WHAT THE TASK REQUIRES ::
Please keep the pictures out and write out exactly the lines from the first in the data below through the one containing "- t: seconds", both included.
++++++++
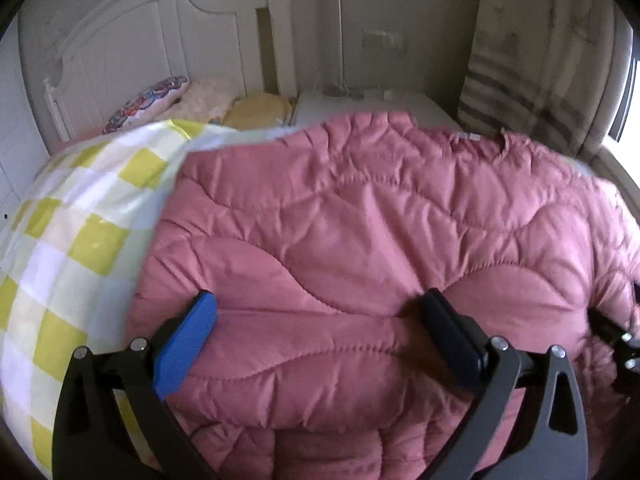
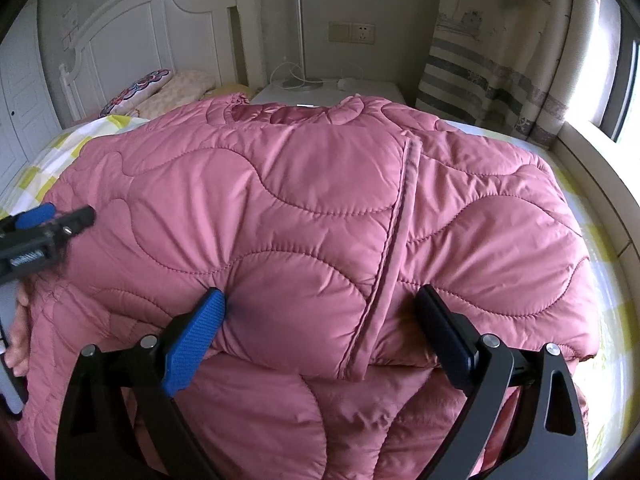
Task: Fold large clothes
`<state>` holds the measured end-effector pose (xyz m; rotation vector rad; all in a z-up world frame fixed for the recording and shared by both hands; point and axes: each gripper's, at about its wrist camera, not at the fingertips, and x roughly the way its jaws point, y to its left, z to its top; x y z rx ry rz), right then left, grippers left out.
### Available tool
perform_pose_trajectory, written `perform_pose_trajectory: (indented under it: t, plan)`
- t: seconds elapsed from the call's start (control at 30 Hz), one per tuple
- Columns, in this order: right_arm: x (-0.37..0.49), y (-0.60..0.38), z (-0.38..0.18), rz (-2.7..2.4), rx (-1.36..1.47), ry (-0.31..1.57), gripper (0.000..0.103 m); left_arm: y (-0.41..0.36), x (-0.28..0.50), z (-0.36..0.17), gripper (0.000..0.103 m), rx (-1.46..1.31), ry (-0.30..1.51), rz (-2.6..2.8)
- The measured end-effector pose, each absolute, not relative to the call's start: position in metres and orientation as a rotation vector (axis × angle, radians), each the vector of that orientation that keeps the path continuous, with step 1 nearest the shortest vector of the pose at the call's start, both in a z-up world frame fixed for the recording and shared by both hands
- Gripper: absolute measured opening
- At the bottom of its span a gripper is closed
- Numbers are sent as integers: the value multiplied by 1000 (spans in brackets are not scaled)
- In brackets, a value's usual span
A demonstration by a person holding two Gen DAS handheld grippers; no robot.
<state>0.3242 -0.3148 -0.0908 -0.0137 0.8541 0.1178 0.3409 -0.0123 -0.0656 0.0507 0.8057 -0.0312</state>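
- Right wrist view: the right gripper (image 2: pixel 320 312) stands with its jaws spread wide, one blue pad and one dark pad pressing into the near folded edge of the pink quilted jacket (image 2: pixel 304 200). Nothing is pinched between them; the fabric bulges between the fingers but is not clamped.
- The placket strip (image 2: pixel 394 240) runs between the two fingers, down to the near fold. The jaws appear placed astride it to flatten or steady the doubled layer, in my judgement.
- Left wrist view: the left gripper (image 1: pixel 320 312) likewise has its jaws wide apart, the pads resting on the jacket's puffed surface near its near edge, holding nothing.
- In the right wrist view the left gripper (image 2: pixel 44 220) shows at the left edge of the frame, with part of a hand (image 2: pixel 20 336) below it, beside the jacket's left side.
- The jacket lies on the bed (image 1: pixel 60 240), covering most of the near and middle area of the yellow-checked cover, collar (image 2: pixel 296 114) towards the headboard (image 2: pixel 132 36). A lower layer shows under the near fold, so one fold seems made already; the work is judged partly done.
- Risk: the padding is springy and may lift open when the pressure ends.
- Far end: pillows (image 2: pixel 160 92) at the head of the bed, a white bedside cabinet (image 2: pixel 332 90) with a lamp stem, and a curtain (image 2: pixel 500 60) by the window.
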Motion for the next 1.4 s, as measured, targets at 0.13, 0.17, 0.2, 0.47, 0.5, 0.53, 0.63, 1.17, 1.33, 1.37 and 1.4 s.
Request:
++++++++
WRITTEN REPLY ::
Task: Fold large clothes
`<state>` holds the measured end-effector pose (xyz m; rotation vector rad; all in a z-up world frame fixed for the recording and shared by both hands; point and axes: each gripper's, at about its wrist camera, not at the fingertips, and x roughly the way its jaws point, y to its left, z to its top; x y z rx ry rz), right then left, grippers left out.
### Available tool
perform_pose_trajectory, written `perform_pose_trajectory: (indented under it: t, plan)`
- t: seconds elapsed from the call's start (control at 30 Hz), one per tuple

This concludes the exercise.